# Credit Default Prediction

The purpose of this project is to identify if individuals will default or re-pay loans back based on many different factors. Many individial with little or no credit history are either rejected when they apply for a loan or they are being taken advantage of by re-paying the loan with extremely high interest rates. I will use data such as credit card balance, age, job title, annual pay, education to examine if clients are capable of repaying their loans based on those factors.

## 1. Data

Home Credit is an international consumer finance provider with operations in 9 countries.  The data from Home Credit Default Risk Kaggle competition will be used for this capstone. The Kaggle competition for Home Credit default risk can be found [here](https://www.kaggle.com/c/home-credit-default-risk/data).   There following 7 tables were available from Home Credit.  Below is a general overview of each table:

- application_{train|test}.csv
    - This is the main table, broken into two files for Train (with TARGET) and Test (without TARGET).
Static data for all applications. One row represents one loan in our data sample.

- bureau.csv
    - All client's previous credits provided by other financial institutions that were reported to Credit Bureau (for clients who have a loan in our sample).

- bureau_balance.csv
    - Monthly balances of previous credits in Credit Bureau.

- POS_CASH_balance.csv
    - Monthly balance snapshots of previous POS (point of sales) and cash loans that the applicant had with Home Credit.

- credit_card_balance.csv
    - Monthly balance snapshots of previous credit cards that the applicant has with Home Credit.

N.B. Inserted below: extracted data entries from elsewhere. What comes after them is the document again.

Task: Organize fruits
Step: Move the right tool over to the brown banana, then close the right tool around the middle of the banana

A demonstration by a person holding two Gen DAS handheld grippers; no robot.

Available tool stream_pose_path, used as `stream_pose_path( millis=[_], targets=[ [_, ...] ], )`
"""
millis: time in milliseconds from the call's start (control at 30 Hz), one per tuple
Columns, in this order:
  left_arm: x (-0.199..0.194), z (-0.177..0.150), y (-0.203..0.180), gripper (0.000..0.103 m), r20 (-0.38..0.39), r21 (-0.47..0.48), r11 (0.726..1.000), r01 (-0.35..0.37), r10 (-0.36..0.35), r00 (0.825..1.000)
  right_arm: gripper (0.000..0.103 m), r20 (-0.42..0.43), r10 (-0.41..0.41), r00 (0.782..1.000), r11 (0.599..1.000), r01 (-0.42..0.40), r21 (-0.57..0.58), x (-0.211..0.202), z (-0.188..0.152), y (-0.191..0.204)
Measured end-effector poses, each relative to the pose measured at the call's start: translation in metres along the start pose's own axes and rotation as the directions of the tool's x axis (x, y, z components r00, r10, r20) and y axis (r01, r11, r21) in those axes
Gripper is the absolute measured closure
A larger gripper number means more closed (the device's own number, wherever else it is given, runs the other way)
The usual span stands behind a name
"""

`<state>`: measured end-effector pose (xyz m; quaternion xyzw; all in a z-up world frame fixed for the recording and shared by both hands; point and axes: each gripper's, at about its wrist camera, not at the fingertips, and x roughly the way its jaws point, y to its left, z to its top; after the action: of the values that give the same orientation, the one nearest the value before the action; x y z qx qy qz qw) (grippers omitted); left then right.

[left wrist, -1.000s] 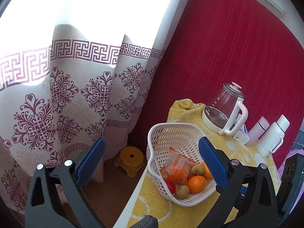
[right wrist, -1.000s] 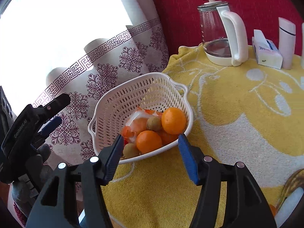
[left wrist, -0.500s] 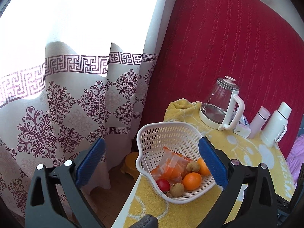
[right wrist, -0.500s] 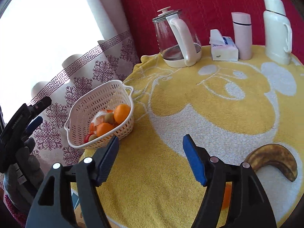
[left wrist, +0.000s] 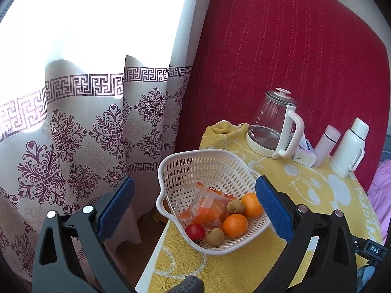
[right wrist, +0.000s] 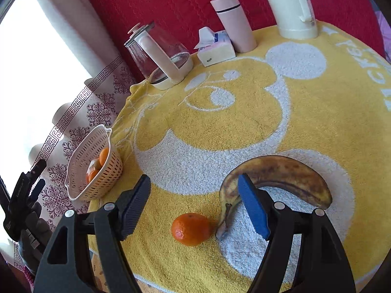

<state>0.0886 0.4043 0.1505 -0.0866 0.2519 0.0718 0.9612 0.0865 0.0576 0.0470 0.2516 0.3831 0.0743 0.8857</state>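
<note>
Since half second ago, our right gripper [right wrist: 193,204] swung from basket [right wrist: 94,171] toward table's near edge; now loose orange [right wrist: 191,229] lies between its wide-open jaws, banana [right wrist: 281,173] just beside. Our left gripper [left wrist: 195,207], jaws spread, empty, faces basket at table's left edge. Inside: two oranges [left wrist: 235,225], tomato [left wrist: 195,231], kiwis [left wrist: 214,236] probably, plastic bag [left wrist: 207,207].

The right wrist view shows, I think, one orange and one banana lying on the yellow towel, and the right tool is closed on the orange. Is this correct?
Not entirely. In the right wrist view the right tool is open and holds nothing; the orange lies free on the yellow towel between its fingers. The banana does lie on the towel beside the orange.
</note>
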Motion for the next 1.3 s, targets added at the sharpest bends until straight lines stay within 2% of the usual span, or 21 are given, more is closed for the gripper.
stream_pose_path(
  millis=[533,733,867,1067,1300],
  targets=[
    [0.002,-0.006,-0.012,0.003,-0.028,0.03,0.999,0.022,-0.021,0.999,0.029,-0.065,-0.049,0.997,0.987,0.058,0.148,-0.01,-0.009,-0.058],
    [0.004,-0.008,-0.015,0.003,-0.04,0.042,0.999,0.028,-0.026,0.999,0.029,-0.052,-0.096,0.994,0.987,0.102,0.124,0.0,0.006,-0.061],
    [0.006,-0.01,-0.018,0.003,-0.047,0.048,0.998,0.031,-0.028,0.999,0.025,-0.048,-0.122,0.991,0.987,0.127,0.104,0.012,0.022,-0.059],
    [0.007,-0.012,-0.022,0.003,-0.053,0.059,0.998,0.037,-0.034,0.998,0.022,-0.077,-0.163,0.984,0.986,0.165,0.027,0.038,0.028,-0.045],
    [0.009,-0.015,-0.027,0.003,-0.066,0.073,0.996,0.047,-0.042,0.997,0.021,-0.034,-0.339,0.94,0.923,0.325,-0.205,0.055,0.018,-0.018]
  ],
)
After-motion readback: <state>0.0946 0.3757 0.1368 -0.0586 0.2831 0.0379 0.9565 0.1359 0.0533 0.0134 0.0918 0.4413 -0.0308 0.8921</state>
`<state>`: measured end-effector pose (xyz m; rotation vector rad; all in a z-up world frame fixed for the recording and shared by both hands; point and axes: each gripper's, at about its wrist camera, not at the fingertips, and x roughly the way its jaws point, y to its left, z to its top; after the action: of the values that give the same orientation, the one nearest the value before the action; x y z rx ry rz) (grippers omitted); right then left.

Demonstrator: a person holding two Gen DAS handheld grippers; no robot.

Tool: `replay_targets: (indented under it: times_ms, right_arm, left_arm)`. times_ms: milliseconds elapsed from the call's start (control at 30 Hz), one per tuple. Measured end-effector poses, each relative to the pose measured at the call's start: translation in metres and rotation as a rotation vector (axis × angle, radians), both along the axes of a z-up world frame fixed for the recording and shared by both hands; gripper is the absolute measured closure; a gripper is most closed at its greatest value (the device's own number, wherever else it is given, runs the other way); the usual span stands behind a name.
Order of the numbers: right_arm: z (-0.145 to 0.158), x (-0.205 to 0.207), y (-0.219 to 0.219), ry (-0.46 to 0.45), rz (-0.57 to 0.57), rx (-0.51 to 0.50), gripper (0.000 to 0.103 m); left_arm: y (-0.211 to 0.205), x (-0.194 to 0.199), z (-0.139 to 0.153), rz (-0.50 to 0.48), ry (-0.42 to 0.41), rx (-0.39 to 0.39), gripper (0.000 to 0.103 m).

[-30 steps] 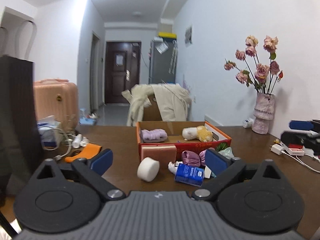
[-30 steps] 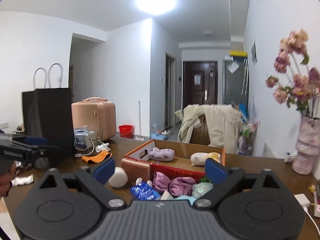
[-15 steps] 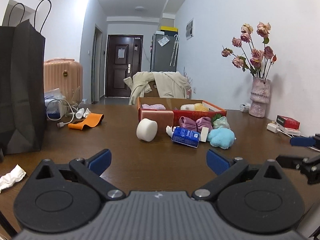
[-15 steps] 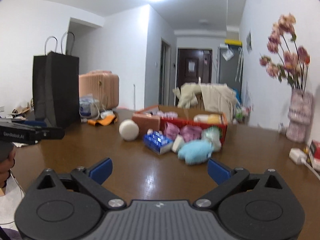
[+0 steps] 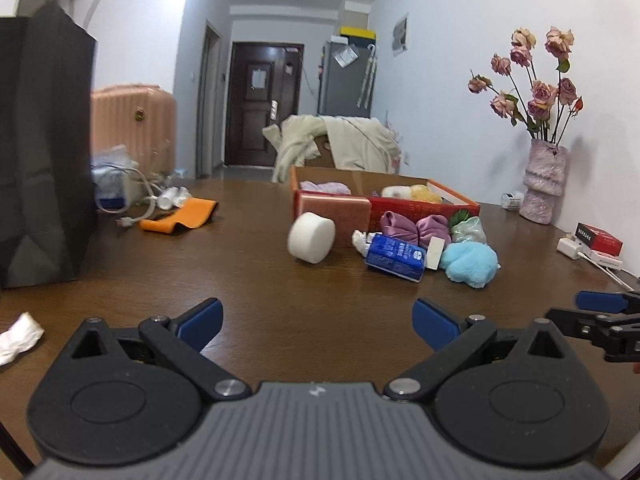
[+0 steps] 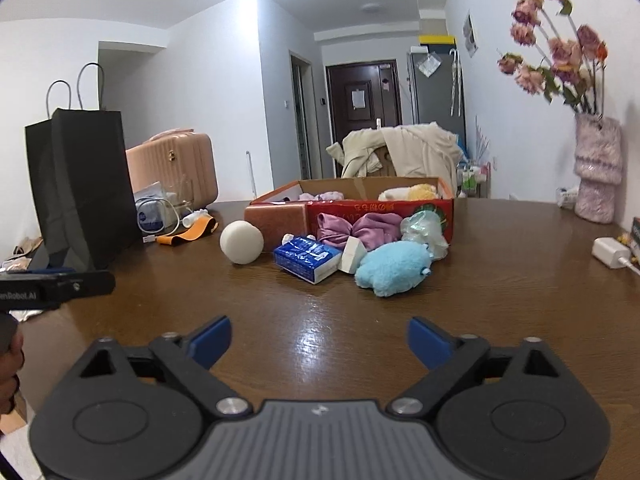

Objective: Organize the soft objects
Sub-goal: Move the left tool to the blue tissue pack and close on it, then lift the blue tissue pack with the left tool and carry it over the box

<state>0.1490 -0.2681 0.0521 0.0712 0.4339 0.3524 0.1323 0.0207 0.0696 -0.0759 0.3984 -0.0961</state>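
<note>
While the left view alone shows a crumpled tissue (image 5: 18, 338) near left, only the right view shows a hand (image 6: 8, 364). The fluffy blue plush (image 6: 390, 266) lies before the box (image 6: 380, 214). Both grippers (image 5: 318, 322) (image 6: 319, 340) stand spread, empty; the right's jaws just narrowed.

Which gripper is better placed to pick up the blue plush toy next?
Probably the right gripper: its open jaws face the blue plush toy almost straight ahead; for the left gripper it lies off to the right.
</note>
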Motion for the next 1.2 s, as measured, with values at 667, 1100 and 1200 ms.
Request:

- previous_application.csv
    - All previous applications for Home Credit loans of clients who have loans in our sample.

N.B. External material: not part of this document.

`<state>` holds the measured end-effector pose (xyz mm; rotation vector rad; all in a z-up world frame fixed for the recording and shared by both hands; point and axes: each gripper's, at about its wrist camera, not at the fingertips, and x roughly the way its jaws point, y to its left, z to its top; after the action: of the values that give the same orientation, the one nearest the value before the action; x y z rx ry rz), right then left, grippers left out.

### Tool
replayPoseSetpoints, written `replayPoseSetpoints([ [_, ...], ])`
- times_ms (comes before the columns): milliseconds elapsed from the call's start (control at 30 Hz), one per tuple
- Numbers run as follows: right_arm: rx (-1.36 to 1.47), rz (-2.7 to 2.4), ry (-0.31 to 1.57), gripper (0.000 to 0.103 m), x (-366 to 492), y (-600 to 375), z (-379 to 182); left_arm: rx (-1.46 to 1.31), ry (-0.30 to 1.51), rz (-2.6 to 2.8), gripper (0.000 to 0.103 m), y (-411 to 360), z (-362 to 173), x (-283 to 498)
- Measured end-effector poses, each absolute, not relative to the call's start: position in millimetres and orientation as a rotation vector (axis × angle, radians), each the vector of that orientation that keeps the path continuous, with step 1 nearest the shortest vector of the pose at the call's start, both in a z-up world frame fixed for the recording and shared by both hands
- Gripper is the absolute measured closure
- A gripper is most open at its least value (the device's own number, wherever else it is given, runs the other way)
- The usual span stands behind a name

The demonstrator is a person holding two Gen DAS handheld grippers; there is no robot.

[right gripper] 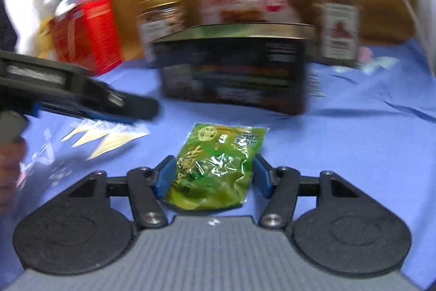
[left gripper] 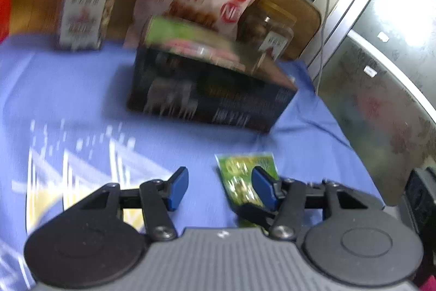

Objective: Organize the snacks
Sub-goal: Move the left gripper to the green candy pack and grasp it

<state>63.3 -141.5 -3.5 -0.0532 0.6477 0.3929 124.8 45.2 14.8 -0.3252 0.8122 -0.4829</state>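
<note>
A green snack packet (right gripper: 215, 165) lies flat on the blue-clothed worktop (right gripper: 354, 127), directly between the spread fingers of the right gripper (right gripper: 214, 176), long axis pointing away toward the dark box (right gripper: 234, 72) (unpinched). The left gripper (left gripper: 220, 190), also apart and empty, hovers just beside it.

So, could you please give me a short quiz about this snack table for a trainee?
1. True or false: the green plastic snack packet lies on the blue cloth between the fingers of the right claw.
2. What stands behind the packet? A: dark rectangular cardboard box; B: glass bowl; C: metal kettle.
3. How many clear golden-lidded jars are visible?
Key: 1 true; 2 A; 3 two.
</note>
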Motion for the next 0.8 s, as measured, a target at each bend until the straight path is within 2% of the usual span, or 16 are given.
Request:
replayPoseSetpoints([
  [133, -0.107, 0.478, 0.624, 0.041, 46, -113, -4, -0.355, 0.840, -0.481, 0.051, 57, 4, 106],
  [200, -0.124, 0.534, 0.619, 0.040, 37, -101, -5, -0.366, 0.831, -0.476, 0.043, 63, 3, 95],
  [333, -0.219, 0.560, 0.576, 0.040, 22, -81, -5, -0.382, 0.811, -0.461, 0.039, 74, 3, 76],
  [467, -0.173, 0.570, 0.589, 0.042, 22, -85, -5, -0.423, 0.809, -0.450, 0.038, 87, 5, 68],
  [600, -0.108, 0.524, 0.585, 0.044, 25, -94, -6, -0.451, 0.801, -0.424, 0.029, 96, 7, 65],
  [800, -0.035, 0.528, 0.517, 0.044, 17, -107, -2, -0.490, 0.848, -0.499, 0.029, 85, 4, 71],
])
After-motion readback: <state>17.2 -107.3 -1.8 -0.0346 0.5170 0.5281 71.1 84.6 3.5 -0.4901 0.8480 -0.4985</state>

- installments_payments.csv
    - Repayment history for the previously disbursed credits in Home Credit related to the loans in our sample.
    
For this project I started by cleaning and exploring the data in the application_train.csv file since it contains so much data about each applicant and I wanted to explore the difference between using simple features such as the age of the applicant, total credit loaned, total credit payed off, if the applicant is a home_owner, education level.  Initially I used only the data in the application_train.csv and then I added data from bureau.csv and other engineered data. 

## 2. Data Cleaning

Upon loading the data the application dataframe has 307511 entries/applications and 122 columns (features). And the burea dataframe has 1,716,427 entries and 17 columns.
I started by examining the quality of the data by using .describe(), and checking the percentage of missing values/column. 

Even though some features are not required to apply and get approved for a loan (such as if the house you live in brick or not), I am curious whether those features will improve or worsen our predictions. I will prepare be using the dataset (using the same models) in 3 different ways:
1. the application dataframe only, without removing any columns and imputing the missing values.
2. drop the features (columns) that are not important or required.
3. add new features from the burea dataframe and examine if engineered features will help different models in providing more accurate results. 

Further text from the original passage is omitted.